KEY POINTS:
Heritage experts have lifted demolition controls on thousands of character houses in Auckland City without knowing the age of the buildings.
Tony Barnes, a heritage architect hired by Auckland City Council to do a "fine-grained analysis" of the heritage zone, said he was not given specific details on the age of each house.
Mr Barnes and a senior council planner, Katherine Ellis, surveyed about 7600 houses to decide which pre-1940 houses should be removed from demolition controls in affluent, leafy suburbs such as Remuera, Epsom, Parnell, Herne Bay, Mt Albert, St Heliers and Kohimarama.
They chose to lift demolition controls from 4128 houses, but the council was unable to say how many of these were pre-1940.
Mr Barnes said his experience as a heritage architect made him "fairly good" at picking the age of houses, but could not be sure of the age of houses on the cusp of 1940 without researching records. Some research had been done for houses on the cusp.

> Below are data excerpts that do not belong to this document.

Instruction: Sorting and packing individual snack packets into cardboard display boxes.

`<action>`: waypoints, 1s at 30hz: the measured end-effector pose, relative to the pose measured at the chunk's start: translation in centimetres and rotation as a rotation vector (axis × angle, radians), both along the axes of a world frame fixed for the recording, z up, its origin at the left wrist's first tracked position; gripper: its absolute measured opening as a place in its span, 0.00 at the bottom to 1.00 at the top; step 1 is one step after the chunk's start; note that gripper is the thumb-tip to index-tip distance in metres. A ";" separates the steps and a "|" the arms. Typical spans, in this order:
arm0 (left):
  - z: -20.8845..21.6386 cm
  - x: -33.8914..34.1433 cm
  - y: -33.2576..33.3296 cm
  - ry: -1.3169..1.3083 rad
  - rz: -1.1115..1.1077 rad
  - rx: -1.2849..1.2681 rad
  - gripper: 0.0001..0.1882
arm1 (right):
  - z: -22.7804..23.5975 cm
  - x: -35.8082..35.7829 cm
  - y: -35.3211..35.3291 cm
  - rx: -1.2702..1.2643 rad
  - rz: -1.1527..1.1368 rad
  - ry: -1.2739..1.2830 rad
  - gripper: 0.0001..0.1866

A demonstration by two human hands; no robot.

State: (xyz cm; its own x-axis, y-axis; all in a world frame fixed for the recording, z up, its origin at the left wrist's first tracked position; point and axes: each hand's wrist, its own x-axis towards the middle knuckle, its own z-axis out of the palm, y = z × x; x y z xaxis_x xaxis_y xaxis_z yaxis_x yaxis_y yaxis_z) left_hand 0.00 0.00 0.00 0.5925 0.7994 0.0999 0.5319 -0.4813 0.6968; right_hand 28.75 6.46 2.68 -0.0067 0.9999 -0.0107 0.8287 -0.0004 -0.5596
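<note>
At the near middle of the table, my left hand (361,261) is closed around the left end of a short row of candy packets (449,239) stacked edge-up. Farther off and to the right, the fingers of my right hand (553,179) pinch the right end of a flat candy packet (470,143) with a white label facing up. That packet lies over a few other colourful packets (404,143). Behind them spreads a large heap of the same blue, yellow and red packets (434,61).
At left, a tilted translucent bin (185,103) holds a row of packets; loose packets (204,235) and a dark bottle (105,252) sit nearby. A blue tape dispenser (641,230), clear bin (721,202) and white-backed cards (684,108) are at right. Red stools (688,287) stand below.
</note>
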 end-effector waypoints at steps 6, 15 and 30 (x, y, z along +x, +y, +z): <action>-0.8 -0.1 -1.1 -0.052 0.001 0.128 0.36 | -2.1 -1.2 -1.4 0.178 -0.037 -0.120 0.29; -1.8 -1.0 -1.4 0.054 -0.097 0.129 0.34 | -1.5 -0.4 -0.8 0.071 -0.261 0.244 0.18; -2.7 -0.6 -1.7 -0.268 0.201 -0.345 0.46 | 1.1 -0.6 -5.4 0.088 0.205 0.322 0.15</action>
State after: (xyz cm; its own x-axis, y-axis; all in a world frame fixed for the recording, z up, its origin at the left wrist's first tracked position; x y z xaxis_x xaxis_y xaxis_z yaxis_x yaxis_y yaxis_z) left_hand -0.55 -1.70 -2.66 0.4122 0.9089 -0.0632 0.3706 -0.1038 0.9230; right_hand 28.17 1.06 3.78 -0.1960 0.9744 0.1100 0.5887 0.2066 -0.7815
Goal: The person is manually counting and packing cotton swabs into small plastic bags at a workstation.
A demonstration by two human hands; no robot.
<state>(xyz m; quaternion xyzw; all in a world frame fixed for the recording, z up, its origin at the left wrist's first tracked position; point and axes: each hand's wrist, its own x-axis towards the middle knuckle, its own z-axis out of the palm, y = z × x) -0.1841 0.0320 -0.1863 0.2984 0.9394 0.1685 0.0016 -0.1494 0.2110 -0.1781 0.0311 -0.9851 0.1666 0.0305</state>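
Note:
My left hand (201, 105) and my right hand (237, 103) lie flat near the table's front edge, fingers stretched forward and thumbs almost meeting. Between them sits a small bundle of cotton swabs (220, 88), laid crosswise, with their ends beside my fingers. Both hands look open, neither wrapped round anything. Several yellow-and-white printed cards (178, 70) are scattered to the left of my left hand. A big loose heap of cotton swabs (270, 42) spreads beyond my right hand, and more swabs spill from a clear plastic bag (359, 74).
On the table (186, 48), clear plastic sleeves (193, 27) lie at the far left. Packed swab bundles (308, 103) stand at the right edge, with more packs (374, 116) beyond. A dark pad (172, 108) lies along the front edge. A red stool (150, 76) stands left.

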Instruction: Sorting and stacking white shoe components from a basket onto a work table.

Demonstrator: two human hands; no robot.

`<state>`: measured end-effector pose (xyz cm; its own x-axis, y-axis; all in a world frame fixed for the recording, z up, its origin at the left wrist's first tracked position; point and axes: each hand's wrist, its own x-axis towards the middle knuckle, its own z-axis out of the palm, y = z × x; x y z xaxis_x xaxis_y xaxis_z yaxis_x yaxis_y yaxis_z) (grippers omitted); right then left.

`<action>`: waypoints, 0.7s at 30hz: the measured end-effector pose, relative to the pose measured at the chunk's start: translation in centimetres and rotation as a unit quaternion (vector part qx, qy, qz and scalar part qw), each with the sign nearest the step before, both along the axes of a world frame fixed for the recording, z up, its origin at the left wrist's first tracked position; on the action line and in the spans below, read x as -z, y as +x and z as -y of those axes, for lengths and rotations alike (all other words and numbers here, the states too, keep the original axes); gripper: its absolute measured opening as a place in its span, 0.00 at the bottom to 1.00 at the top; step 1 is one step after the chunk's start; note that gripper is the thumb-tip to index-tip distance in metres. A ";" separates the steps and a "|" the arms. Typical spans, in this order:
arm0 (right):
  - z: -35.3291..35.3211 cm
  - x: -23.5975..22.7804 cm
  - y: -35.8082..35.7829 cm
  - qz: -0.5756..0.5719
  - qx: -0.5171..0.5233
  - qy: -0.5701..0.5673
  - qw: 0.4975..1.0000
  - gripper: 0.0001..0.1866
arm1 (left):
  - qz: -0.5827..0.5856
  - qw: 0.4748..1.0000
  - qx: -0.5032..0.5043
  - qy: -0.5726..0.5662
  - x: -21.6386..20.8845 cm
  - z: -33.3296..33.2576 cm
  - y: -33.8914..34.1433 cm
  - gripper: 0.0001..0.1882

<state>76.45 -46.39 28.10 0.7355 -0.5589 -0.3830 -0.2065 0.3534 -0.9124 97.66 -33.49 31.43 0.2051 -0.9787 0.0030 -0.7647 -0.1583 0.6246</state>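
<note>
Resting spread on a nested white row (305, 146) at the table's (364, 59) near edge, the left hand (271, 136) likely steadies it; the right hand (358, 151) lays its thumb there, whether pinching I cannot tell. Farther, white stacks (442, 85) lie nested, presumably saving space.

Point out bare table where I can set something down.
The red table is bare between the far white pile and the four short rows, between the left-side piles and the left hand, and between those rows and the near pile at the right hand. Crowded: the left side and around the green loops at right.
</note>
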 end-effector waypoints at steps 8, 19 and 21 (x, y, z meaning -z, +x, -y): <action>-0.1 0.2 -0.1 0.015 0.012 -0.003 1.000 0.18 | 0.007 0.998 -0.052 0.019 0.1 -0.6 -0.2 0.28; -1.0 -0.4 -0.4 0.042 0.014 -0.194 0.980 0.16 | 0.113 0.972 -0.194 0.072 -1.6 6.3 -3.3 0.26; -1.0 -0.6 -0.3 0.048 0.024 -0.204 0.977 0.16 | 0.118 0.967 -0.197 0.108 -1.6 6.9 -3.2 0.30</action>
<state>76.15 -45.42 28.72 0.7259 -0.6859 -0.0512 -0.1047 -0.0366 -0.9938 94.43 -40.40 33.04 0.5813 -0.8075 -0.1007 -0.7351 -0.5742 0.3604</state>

Planning lawyer Richard Brabant said it would be very difficult to carry out the review without knowing the age of the buildings.
Mr Brabant, who has applied to the Environment Court to join the legal fight over the demolition controls, said the bigger issue was the "garden suburb" criteria used by the council to change new rules for protecting character suburbs.
Council heritage manager George Farrant said he worked with Mr Barnes, defining and creating the new rules in 2005.
But Mr Farrant, the council's most senior heritage officer, said he had had no involvement in subsequent events to do with settling the appeal with three Remuera lawyers who are opposed to the rules and have lodged an appeal in the Environment Court.
Mr Farrant said the issue was about streetscape character, not heritage protection, and he was too busy to work on the issue.
Asked about the proposed compromise to lift heritage protection on thousands of houses to settle the legal row, Mr Farrant said he had his own ideas but did not want to go public.
"It would put me in clear opposition to other people in the organisation," he said.
City planning group manager Penny Pirrit acknowledged the council had not got the maps showing which houses were in and out of the demolition controls 100 per cent right.
The maps had gone to the lawyers - Derek Nolan, Brian Latimour and Tim Burcher - other parties to the court action and 13,000 households for feedback.
Penny Pirrit said criteria for lifting demolition controls was not about single houses, but a 60 per cent street character test, or cluster of three character buildings in a street.
"We are not talking about heritage buildings here, we are talking about buildings that demonstrate character and whether or not the road from the streetscape demonstrates more than 60 per cent of that character is retained in the buildings," she said.
Asked if she cared about preserving pre-1940 homes in the Residential 2 zone, Penny Pirrit said: "The council's position is there needs to be demolition protection controls placed on certain buildings in the Residential 2 zone that exhibit that particular characteristic for which the zone was set up."
In April, the council's top planner, John Duthie, told the city development committee that "many, if not most streets with a variety of pre- and post-1940 buildings will stay in the Residential 2 zone" following the survey.